Check! (from Berlin – 28 June 2010) August 30, 2010Posted by Andrew Punnoose in Travel Log.
Tags: Berlin, EU Study Abroad
We arrived in Berlin yesterday, around 6 pm, after leaving from the Hotel Tourisme in Paris at 7 am. We missed the Germany-England football game, but got to Berlin just in time to see the whole city erupting in celebration. It was pretty incredible – the streets were filled with honking cars, people walking through the streets with flags as capes, and with the sound of vuvuzelas. When Cate, one of the graduate students on the program, asked a German about where to find something, he said, “No, today, we do not speak English!” It was a great example of the relatively recent emergence of German patriotism.

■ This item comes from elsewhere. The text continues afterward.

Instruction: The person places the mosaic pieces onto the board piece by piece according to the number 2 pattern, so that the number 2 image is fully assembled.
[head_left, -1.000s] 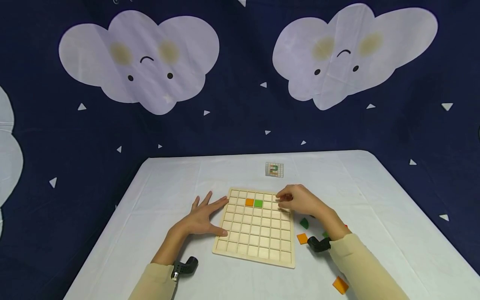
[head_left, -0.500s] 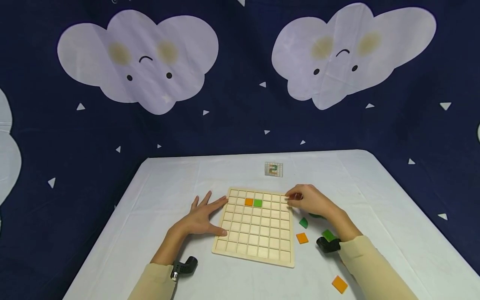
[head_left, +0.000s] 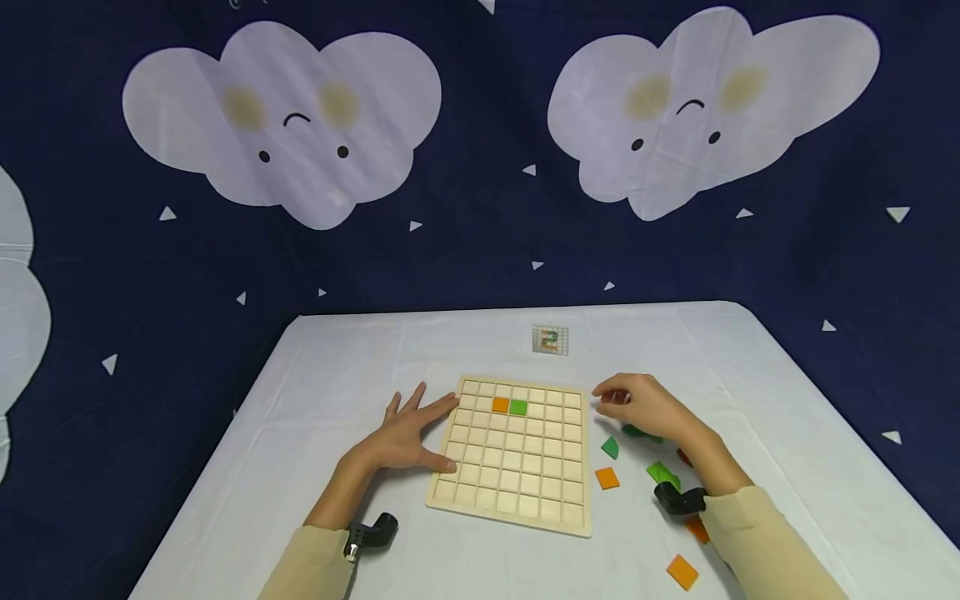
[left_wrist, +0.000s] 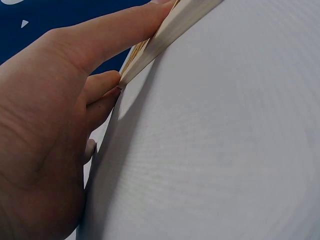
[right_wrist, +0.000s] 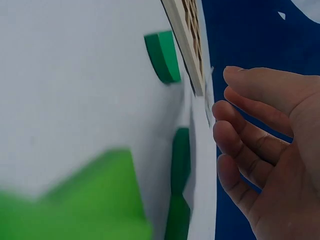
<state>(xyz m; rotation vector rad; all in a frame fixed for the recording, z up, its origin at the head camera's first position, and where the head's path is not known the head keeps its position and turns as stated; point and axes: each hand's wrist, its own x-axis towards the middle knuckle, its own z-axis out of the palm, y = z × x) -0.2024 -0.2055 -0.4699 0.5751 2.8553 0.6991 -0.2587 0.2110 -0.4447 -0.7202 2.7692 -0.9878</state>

Today was our first official introduction to German history, at Checkpoint Charlie. Checkpoint Charlie was a checkpoint along the Berlin wall, dividing East and West Berlin. The museum (most certainly my favorite yet) at the checkpoint, started by Ranier Hildebrant in 1963, was intended to depict shootings of people attempting to flee across the wall from the East to the West. The most striking takeaway from the museum was the lengths to which people went to escape, indicating their desperation to leave and the conditions of life in East Berlin. The ingenuity of escapees was both awe-inspiring and disturbing. Richard Furrer was an escape helper who helped dig a tunnel, later named “Tunnel 57”, as it was used by 57 people to escape to West Berlin in October 1954. Furrer went on to be a member of the Space Shuttle flight crew working with the German SpaceLab. The photos below are, from left to right, two brothers reuniting after escaping through Tunnel 57, a person being hoisted up from the tunnel, and “happy fiancees looking forward to a new life with their ‘ferrymen.’” The rightmost photo was the main reason I took this picture; the happiness of this escapee was the flipside to the emotions evoked by the multitudes who never made it across.